### TO DO
Exact copies of all the lines below are required, with the pictures omitted.
----
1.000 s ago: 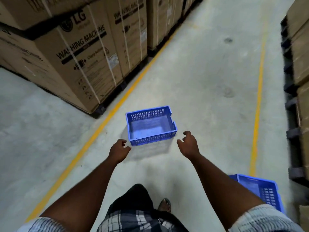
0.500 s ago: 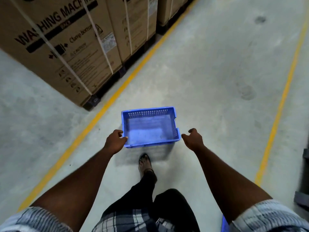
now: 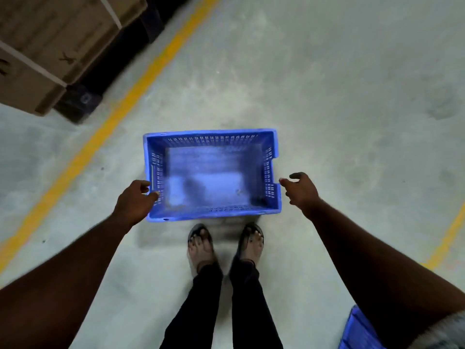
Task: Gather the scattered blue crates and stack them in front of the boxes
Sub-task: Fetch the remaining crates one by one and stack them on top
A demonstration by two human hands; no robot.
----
### RESPONSE TO THIS TASK
1.000 s ago: 
0.500 s ago: 
now: 
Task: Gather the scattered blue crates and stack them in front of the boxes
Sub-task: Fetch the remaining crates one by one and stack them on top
A demonstration by two human hands; no robot.

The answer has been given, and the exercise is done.